(Your objective): Retype the records exactly, with nothing added or dropped.

(Data supplied):
+ + +
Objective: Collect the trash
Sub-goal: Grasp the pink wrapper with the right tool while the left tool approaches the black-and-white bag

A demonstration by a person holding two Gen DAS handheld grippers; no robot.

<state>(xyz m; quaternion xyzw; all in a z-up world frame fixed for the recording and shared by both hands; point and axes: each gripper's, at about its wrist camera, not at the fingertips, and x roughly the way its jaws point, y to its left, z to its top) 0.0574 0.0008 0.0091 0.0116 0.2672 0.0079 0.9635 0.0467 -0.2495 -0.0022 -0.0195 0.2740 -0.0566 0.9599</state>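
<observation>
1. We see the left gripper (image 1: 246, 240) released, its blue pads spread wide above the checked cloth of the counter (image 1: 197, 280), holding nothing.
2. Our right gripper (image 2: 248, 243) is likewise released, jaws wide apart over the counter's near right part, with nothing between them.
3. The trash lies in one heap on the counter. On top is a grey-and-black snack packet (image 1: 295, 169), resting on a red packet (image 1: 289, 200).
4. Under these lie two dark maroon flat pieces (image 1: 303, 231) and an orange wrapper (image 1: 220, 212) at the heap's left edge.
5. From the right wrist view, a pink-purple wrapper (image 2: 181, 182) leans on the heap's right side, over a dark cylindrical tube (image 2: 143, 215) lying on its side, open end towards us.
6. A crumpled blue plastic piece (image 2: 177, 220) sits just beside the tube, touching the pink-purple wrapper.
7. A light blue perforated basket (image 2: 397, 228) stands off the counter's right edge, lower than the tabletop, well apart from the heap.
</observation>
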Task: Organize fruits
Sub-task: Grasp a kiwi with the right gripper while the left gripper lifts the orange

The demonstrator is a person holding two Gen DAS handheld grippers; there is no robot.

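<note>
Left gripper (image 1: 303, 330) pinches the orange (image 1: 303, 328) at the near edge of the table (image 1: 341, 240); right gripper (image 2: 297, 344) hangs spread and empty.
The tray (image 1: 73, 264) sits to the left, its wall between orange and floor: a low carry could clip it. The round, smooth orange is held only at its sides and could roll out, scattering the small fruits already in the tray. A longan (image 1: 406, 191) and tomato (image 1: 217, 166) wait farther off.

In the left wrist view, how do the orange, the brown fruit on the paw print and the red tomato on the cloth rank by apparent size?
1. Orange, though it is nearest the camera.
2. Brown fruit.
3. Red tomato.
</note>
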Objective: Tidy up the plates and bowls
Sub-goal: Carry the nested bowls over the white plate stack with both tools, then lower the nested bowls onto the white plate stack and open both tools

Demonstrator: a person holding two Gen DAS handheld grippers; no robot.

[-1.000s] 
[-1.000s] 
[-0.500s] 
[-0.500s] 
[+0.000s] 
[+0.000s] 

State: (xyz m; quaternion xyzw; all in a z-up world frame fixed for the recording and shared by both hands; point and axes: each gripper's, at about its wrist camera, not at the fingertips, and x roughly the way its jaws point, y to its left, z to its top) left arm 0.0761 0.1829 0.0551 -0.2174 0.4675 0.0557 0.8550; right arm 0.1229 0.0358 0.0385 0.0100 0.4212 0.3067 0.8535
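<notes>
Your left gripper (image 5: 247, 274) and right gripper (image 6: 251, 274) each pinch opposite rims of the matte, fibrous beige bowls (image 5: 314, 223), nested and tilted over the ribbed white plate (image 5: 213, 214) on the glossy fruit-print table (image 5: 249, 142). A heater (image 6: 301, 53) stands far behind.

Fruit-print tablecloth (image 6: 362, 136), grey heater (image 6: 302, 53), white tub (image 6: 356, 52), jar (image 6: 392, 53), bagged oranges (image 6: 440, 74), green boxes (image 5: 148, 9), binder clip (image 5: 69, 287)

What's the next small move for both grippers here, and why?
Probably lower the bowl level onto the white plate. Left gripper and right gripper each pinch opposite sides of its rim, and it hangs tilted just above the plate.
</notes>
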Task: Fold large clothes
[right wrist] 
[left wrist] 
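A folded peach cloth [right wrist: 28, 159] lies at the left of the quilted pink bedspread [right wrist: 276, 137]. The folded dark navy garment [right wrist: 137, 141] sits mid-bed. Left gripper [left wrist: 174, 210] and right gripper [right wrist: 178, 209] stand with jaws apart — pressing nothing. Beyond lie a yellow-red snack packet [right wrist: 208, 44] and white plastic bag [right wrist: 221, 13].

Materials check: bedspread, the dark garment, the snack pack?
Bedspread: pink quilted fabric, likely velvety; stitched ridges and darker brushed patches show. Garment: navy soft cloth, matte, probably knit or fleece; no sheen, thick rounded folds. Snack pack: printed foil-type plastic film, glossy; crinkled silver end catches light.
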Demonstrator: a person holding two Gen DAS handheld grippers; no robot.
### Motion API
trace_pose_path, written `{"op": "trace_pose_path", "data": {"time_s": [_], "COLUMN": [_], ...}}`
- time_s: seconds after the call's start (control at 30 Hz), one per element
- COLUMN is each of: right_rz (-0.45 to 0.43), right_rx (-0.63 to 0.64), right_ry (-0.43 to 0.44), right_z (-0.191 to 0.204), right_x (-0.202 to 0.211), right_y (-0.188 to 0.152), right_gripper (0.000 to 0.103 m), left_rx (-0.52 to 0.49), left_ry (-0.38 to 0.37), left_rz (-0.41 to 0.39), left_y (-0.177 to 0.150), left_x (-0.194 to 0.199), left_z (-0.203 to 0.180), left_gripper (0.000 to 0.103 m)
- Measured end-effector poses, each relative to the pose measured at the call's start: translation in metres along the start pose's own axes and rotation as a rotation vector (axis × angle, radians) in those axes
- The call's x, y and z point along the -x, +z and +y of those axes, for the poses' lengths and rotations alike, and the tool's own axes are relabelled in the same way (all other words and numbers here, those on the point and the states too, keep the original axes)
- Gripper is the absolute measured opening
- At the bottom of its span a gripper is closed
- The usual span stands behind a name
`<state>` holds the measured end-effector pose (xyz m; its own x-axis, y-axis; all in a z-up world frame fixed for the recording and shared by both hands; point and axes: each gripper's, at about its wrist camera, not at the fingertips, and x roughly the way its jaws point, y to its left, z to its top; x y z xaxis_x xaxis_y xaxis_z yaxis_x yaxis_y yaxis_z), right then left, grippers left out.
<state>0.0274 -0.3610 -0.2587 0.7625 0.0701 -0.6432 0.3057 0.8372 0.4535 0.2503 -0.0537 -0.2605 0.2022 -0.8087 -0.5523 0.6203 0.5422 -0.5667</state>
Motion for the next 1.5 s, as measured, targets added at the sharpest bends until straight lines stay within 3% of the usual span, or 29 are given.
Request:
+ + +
(Solution to this task):
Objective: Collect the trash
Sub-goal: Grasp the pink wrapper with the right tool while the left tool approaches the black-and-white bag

A demonstration by a person holding two Gen DAS handheld grippers; no robot.

<state>(xyz m; quaternion xyzw; all in a z-up world frame fixed for the recording and shared by both hands; point and axes: each gripper's, at about its wrist camera, not at the fingertips, and x roughly the way its jaws point, y to its left, z to its top) 0.0574 0.0008 0.0091 0.0116 0.2672 0.0079 0.9635 0.0467 -0.2495 -0.0022 -0.0195 0.2740 -0.0566 0.9599</state>
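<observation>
1. We see the left gripper (image 1: 246, 240) released, its blue pads spread wide above the checked cloth of the counter (image 1: 197, 280), holding nothing.
2. Our right gripper (image 2: 248, 243) is likewise released, jaws wide apart over the counter's near right part, with nothing between them.
3. The trash lies in one heap on the counter. On top is a grey-and-black snack packet (image 1: 295, 169), resting on a red packet (image 1: 289, 200).
4. Under these lie two dark maroon flat pieces (image 1: 303, 231) and an orange wrapper (image 1: 220, 212) at the heap's left edge.
5. From the right wrist view, a pink-purple wrapper (image 2: 181, 182) leans on the heap's right side, over a dark cylindrical tube (image 2: 143, 215) lying on its side, open end towards us.
6. A crumpled blue plastic piece (image 2: 177, 220) sits just beside the tube, touching the pink-purple wrapper.
7. A light blue perforated basket (image 2: 397, 228) stands off the counter's right edge, lower than the tabletop, well apart from the heap.
</observation>
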Task: Organize fruits
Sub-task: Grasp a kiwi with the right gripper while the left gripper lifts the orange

The demonstrator is a person holding two Gen DAS handheld grippers; there is no robot.

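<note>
Left gripper (image 1: 303, 330) pinches the orange (image 1: 303, 328) at the near edge of the table (image 1: 341, 240); right gripper (image 2: 297, 344) hangs spread and empty.
The tray (image 1: 73, 264) sits to the left, its wall between orange and floor: a low carry could clip it. The round, smooth orange is held only at its sides and could roll out, scattering the small fruits already in the tray. A longan (image 1: 406, 191) and tomato (image 1: 217, 166) wait farther off.

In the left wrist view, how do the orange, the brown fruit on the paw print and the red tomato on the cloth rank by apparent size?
1. Orange, though it is nearest the camera.
2. Brown fruit.
3. Red tomato.
</note>
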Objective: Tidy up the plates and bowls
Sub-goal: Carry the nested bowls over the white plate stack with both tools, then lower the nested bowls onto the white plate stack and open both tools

Demonstrator: a person holding two Gen DAS handheld grippers; no robot.

[-1.000s] 
[-1.000s] 
[-0.500s] 
[-0.500s] 
[+0.000s] 
[+0.000s] 

State: (xyz m; quaternion xyzw; all in a z-up world frame fixed for the recording and shared by both hands; point and axes: each gripper's, at about its wrist camera, not at the fingertips, and x roughly the way its jaws point, y to its left, z to its top) left arm 0.0761 0.1829 0.0551 -0.2174 0.4675 0.0557 0.8550; right arm 0.1229 0.0358 0.0385 0.0100 0.4212 0.3067 0.8535
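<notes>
Your left gripper (image 5: 247, 274) and right gripper (image 6: 251, 274) each pinch opposite rims of the matte, fibrous beige bowls (image 5: 314, 223), nested and tilted over the ribbed white plate (image 5: 213, 214) on the glossy fruit-print table (image 5: 249, 142). A heater (image 6: 301, 53) stands far behind.

Fruit-print tablecloth (image 6: 362, 136), grey heater (image 6: 302, 53), white tub (image 6: 356, 52), jar (image 6: 392, 53), bagged oranges (image 6: 440, 74), green boxes (image 5: 148, 9), binder clip (image 5: 69, 287)

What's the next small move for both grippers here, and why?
Probably lower the bowl level onto the white plate. Left gripper and right gripper each pinch opposite sides of its rim, and it hangs tilted just above the plate.
</notes>
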Task: Fold large clothes
[right wrist] 
[left wrist] 
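A folded peach cloth [right wrist: 28, 159] lies at the left of the quilted pink bedspread [right wrist: 276, 137]. The folded dark navy garment [right wrist: 137, 141] sits mid-bed. Left gripper [left wrist: 174, 210] and right gripper [right wrist: 178, 209] stand with jaws apart — pressing nothing. Beyond lie a yellow-red snack packet [right wrist: 208, 44] and white plastic bag [right wrist: 221, 13].

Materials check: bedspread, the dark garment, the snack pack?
Bedspread: pink quilted fabric, likely velvety; stitched ridges and darker brushed patches show. Garment: navy soft cloth, matte, probably knit or fleece; no sheen, thick rounded folds. Snack pack: printed foil-type plastic film, glossy; crinkled silver end catches light.
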Demonstrator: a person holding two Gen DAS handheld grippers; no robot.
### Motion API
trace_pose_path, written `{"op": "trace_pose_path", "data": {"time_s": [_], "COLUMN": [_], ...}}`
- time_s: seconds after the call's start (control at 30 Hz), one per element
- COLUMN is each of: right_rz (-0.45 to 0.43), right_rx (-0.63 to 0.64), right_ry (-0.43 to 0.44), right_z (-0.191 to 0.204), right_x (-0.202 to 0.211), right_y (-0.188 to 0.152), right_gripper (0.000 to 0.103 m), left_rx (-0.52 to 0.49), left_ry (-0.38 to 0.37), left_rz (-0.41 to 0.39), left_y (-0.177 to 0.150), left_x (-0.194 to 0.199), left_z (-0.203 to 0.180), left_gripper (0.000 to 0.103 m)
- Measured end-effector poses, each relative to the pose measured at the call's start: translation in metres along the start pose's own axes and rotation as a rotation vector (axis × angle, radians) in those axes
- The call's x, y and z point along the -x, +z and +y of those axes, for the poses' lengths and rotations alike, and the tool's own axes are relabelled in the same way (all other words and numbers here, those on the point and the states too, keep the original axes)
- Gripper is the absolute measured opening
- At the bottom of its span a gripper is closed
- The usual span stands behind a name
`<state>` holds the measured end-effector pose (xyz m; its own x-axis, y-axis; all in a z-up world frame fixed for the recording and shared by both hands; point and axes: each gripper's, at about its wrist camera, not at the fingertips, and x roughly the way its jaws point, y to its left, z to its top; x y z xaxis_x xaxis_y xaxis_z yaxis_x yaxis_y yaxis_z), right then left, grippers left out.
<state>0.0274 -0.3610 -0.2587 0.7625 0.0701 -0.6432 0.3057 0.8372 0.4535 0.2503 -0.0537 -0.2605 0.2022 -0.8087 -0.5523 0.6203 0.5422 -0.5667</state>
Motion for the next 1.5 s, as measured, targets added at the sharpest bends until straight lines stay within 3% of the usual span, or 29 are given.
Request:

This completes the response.